The pattern of hospitalization risk for the different asthma phenotypes was also apparent when examining the risk for pneumonia and influenza, but not for diabetes, myocardial infarction or fractures. This finding parallels and builds upon the results from another study from the OpenSAFELY consortium (23), in which the authors demonstrate that for many recognized COVID-19 risk factors (including age, male sex and obesity), the risk of death is a magnification of the risk that would be expected from non-COVID-19 death. In contrast, although asthma patients with recent oral-steroid use had a significantly raised risk of COVID-19 death, they had a much lower risk of non-COVID-19 death, suggesting the mortality risk was particular to COVID-19 (23).

Although the incident rate of hospitalization was considerably higher for COVID-19 than either pneumonia or influenza in the overall population, the elevated adjusted association between asthma and risk of hospitalization was similar between the three respiratory infections. This finding even held true for those younger patients, aged <55 years.

We found no association between severe COVID-19 outcomes and variables representing probable type 2 inflammation. There was no association in patients with asthma with atopy or a raised blood eosinophil count or in patients with allergic rhinitis. This is consistent with a large study using the UK Biobank data set that assessed the risk of allergic asthma (12).

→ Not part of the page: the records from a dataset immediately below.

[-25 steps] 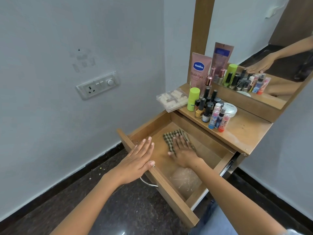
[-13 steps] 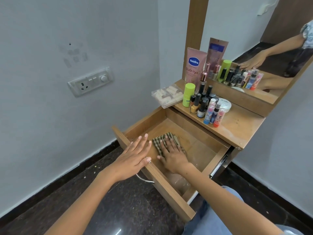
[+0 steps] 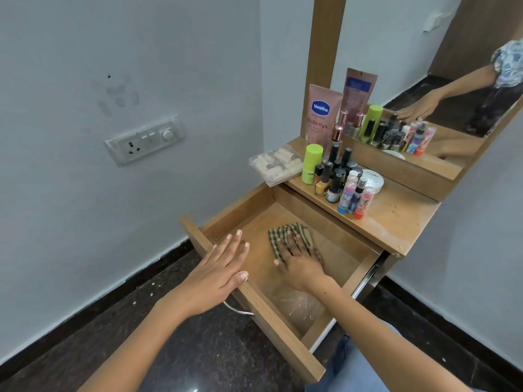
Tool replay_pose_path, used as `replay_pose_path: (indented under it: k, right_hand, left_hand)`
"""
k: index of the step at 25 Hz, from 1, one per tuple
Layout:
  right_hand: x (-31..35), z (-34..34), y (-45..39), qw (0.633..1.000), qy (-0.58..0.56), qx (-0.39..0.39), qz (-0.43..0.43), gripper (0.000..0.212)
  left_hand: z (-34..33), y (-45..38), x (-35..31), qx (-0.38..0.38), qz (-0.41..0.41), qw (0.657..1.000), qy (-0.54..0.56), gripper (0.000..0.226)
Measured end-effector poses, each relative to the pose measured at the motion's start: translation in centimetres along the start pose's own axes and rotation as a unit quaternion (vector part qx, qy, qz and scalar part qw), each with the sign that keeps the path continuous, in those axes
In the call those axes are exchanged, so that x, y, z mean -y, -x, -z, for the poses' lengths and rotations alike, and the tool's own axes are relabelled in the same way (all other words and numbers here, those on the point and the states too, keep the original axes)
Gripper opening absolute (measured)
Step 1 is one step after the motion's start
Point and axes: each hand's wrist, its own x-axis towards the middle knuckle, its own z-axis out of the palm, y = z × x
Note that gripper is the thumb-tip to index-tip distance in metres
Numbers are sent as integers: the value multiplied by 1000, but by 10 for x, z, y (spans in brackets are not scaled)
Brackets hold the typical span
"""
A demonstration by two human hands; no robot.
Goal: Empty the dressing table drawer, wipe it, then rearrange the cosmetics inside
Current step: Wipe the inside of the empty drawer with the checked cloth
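Wooden drawer (image 3: 271,315) stood emptied; left hand (image 3: 215,274) lay flat bracing its front, right hand (image 3: 300,257) spread, pressing checked cloth (image 3: 278,232) to wipe.

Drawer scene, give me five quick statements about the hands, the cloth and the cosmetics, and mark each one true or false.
1. The right hand presses flat on the checked cloth inside the drawer. True.
2. The left hand grips the metal drawer handle. False: it rests with straight fingers on the drawer's front edge, above the handle.
3. The cosmetics are back in the drawer. False: the nail polish bottles and the Vaseline tube stand on the tabletop.
4. A clear plastic bag lies in the drawer, nearer the person than the cloth. True.
5. The green-capped bottle lies on its side. False: it stands upright.
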Motion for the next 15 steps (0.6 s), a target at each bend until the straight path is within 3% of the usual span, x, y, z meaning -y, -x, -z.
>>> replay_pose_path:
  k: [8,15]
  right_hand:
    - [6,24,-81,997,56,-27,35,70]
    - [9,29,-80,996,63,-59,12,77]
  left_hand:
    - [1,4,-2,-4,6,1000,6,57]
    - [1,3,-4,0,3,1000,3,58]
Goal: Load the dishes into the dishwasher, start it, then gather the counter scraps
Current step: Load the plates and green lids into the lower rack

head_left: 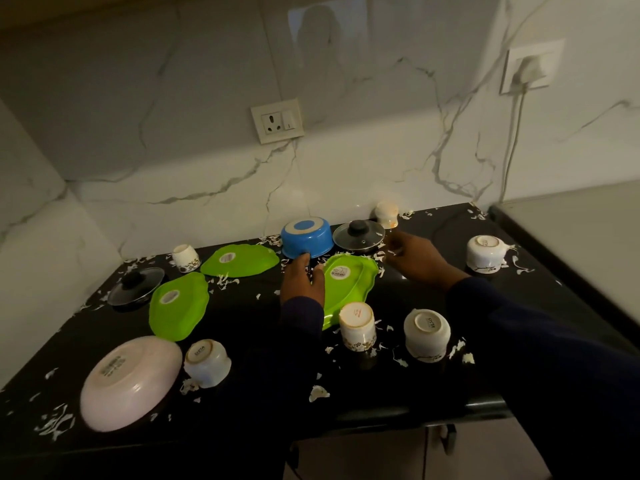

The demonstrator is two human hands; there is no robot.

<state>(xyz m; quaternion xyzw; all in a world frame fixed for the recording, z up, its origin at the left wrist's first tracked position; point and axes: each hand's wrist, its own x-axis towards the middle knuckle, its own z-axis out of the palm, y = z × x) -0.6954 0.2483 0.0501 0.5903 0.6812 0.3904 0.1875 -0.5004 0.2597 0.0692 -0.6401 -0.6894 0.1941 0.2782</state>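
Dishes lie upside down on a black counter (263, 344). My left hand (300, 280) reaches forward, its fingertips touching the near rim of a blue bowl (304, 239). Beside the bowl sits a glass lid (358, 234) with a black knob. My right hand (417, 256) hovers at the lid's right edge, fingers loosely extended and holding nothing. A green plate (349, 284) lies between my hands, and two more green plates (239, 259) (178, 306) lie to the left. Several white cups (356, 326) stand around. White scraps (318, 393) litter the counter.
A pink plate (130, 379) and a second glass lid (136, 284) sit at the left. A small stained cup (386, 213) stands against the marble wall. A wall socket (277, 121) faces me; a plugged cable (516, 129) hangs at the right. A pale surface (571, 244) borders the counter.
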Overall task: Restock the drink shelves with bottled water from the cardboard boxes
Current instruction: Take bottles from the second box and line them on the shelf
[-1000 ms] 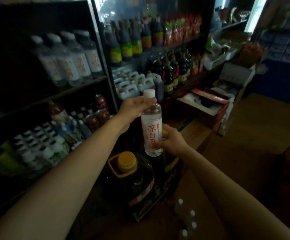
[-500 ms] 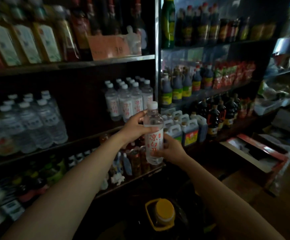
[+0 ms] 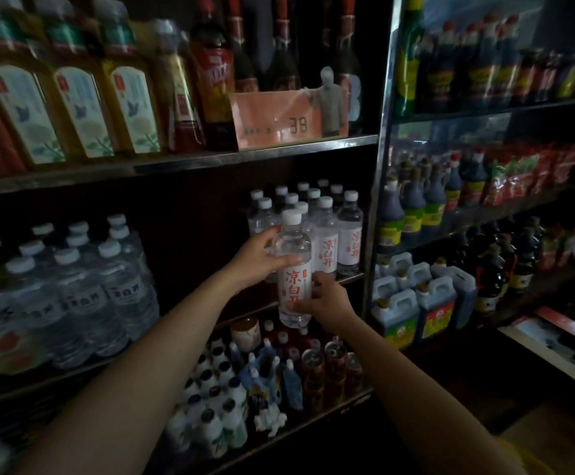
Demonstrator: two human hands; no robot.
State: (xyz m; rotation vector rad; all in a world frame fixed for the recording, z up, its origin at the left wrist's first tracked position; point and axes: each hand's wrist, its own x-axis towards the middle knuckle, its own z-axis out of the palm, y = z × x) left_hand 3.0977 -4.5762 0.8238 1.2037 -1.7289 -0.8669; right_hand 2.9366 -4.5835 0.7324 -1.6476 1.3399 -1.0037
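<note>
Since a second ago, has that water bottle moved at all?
Yes. The water bottle rose from beside the floor-level oil jug to the matching bottles on the shelf.

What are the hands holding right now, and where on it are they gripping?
A water bottle, held upright by both hands: the left hand grips its clear upper body, the right hand its lower labelled part.

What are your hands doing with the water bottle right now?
Left hand grips water bottle up top, right hand down low. Bottle upright, off the shelf. Matching bottles just behind.
</note>
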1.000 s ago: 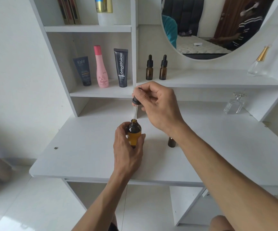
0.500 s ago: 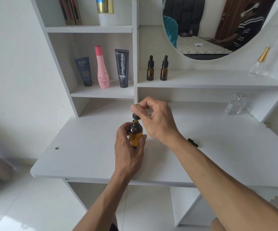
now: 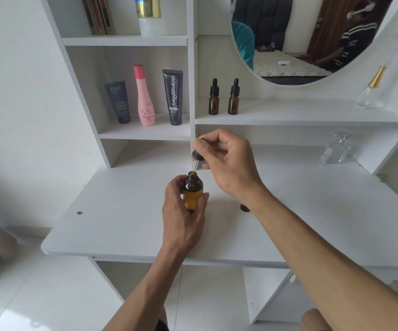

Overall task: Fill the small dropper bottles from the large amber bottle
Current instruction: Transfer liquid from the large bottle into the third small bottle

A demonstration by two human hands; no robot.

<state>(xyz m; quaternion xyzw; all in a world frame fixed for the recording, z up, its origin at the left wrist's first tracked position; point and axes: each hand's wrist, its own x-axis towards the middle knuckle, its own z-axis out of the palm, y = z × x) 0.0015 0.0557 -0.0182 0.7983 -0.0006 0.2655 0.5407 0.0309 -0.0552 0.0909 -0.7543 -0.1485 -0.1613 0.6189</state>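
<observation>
Item, my right hand (image 3: 226,161): fingers (image 3: 201,149) pinching the black dropper (image 3: 196,158), glass tip just above and a little far of the open mouth of the large amber bottle (image 3: 192,192); my left hand (image 3: 183,211) grips that bottle upright on the counter (image 3: 121,211), near centre. Item, small dark bottle (image 3: 245,207), mostly hidden behind my right wrist, likely the one to fill; two capped dropper bottles (image 3: 223,97) on the far shelf (image 3: 300,115). Handling note: I would keep the pipette vertical, hold pressure on the bulb steady, and carry it rightward low and slow to avoid drips.
</observation>
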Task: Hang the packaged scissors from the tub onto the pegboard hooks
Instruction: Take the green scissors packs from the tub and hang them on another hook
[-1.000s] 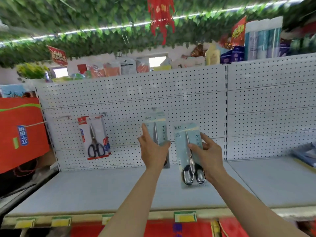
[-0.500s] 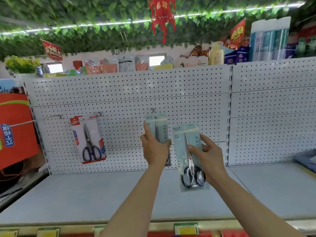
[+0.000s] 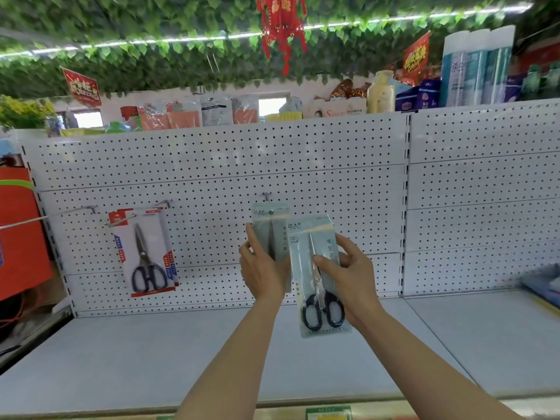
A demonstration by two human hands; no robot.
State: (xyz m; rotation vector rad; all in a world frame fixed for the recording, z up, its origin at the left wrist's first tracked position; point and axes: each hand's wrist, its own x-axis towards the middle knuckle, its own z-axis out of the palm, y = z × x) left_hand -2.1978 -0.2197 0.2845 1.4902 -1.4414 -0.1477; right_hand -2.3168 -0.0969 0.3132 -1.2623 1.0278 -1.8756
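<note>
My left hand [image 3: 263, 269] grips a grey scissors pack [image 3: 270, 221] whose top hole sits on a pegboard hook [image 3: 266, 196] in the middle of the white pegboard [image 3: 218, 165]. Just to its right, my right hand [image 3: 348, 268] holds a second grey pack of black-handled scissors [image 3: 319, 277] upright in front of the board, its top edge overlapping the first pack. A red-and-white scissors pack [image 3: 145, 253] hangs on a hook further left. The tub is not in view.
A bare long hook [image 3: 60, 215] juts out left of the red pack. A grey shelf [image 3: 212, 353] runs below the board. An orange-red panel [image 3: 21, 234] stands at far left. Goods line the shelf top; leaf garlands hang overhead.
The view has shifted slightly, and my right hand has brought its pack up and closer to the pack on the hook. My left hand stays on the hung pack.
</note>
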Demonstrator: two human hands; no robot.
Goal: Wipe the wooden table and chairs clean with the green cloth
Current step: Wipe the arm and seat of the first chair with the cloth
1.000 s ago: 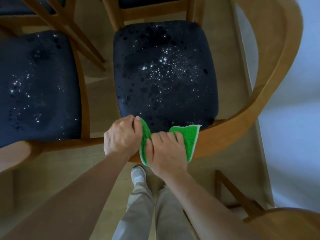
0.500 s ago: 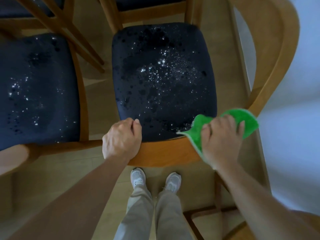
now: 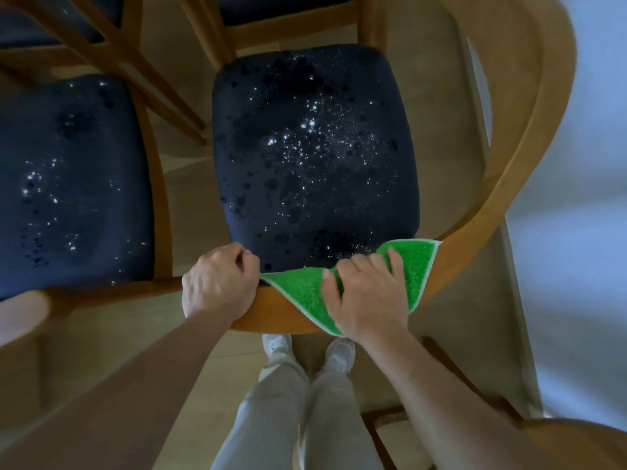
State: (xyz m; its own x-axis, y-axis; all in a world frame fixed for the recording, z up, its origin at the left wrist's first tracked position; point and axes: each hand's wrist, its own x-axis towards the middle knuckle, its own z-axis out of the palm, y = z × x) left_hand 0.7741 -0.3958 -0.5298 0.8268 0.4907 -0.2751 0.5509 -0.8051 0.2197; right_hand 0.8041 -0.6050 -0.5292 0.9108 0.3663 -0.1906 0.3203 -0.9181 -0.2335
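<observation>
The green cloth (image 3: 412,273) is lying draped over the curved wooden backrest (image 3: 271,308) of the chair, and the right hand (image 3: 368,293) is pressing it there, fingers curled over it. Just beside the cloth, the left hand (image 3: 217,283) is gripping the same rail, fingers wrapped round. Beyond the rail, the dark seat (image 3: 312,150) is glistening with droplets.

Green cloth (image 3: 412,266) pressed on curved wooden chair back (image 3: 502,184) by right hand (image 3: 366,296), rail gripped by left hand (image 3: 219,283), droplet-speckled navy seat (image 3: 312,154) seen beyond.

Green cloth (image 3: 305,290) draped on chair backrest (image 3: 502,184)
</observation>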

However, two studies published using the SARS-CoV-2–positive patients from the South Korean Health Insurance Review and Assessment Service found an elevated risk of severe COVID-19 outcomes with allergic asthma and chronic rhinosinusitis (13, 24). Neither study accounted for asthma severity, which may have confounded associations.

Limitations

The data in this study are only from the first wave of COVID-19 in the United Kingdom, before the availability of COVID-19 vaccination and before the routine use of corticosteroids and other treatments in hospitalized patients; associations with outcomes may have changed subsequently. This study may share the limitations of all observational research, including residual confounding and bias, and observational studies, such as this one, cannot be used to demonstrate causality. Patients may have inaccurate diagnoses of respiratory conditions or may not be using the medications prescribed by their GP. We have attempted to reduce misclassification in asthma by excluding patients with a codiagnosis of COPD and carrying out a sensitivity analysis using an age cutoff of 55 years (below this age, misclassification with COPD is rare). We did not have information on adherence to medication or subjective level of disease control. We did not include smoking as a variable owing to the large amount of missing data on current smoking history, particularly in the general population. Another limitation is misclassification of outcomes; mortality data were obtained from death certificates written by physicians, at a time when there was a shortage of PCR tests in the United Kingdom.

Conclusions

All asthma phenotypes were associated with an increased risk of receiving a GP diagnosis of COVID-19 during the first wave of the pandemic in the United Kingdom; this may have been related to behavioral factors. Higher use of asthma maintenance medication and a history of frequent exacerbations were significantly associated with severe COVID-19 outcomes, including hospital admission, ICU admission, and death. Measurements of type 2 inflammation were not significantly associated with severe COVID-19 outcomes. Those with higher medication use or frequent exacerbations were associated with a similar increased risk of hospitalization for influenza, pneumonia, and COVID-19, although the incidence was much higher for COVID-19. Patients with asthma who regularly use ICS and an add-on therapy or have frequent exacerbations are at higher risk of developing adverse consequences from COVID-19 and influenza than the general population, after accounting for other recognized risk factors; such patients should consider vaccination against both diseases.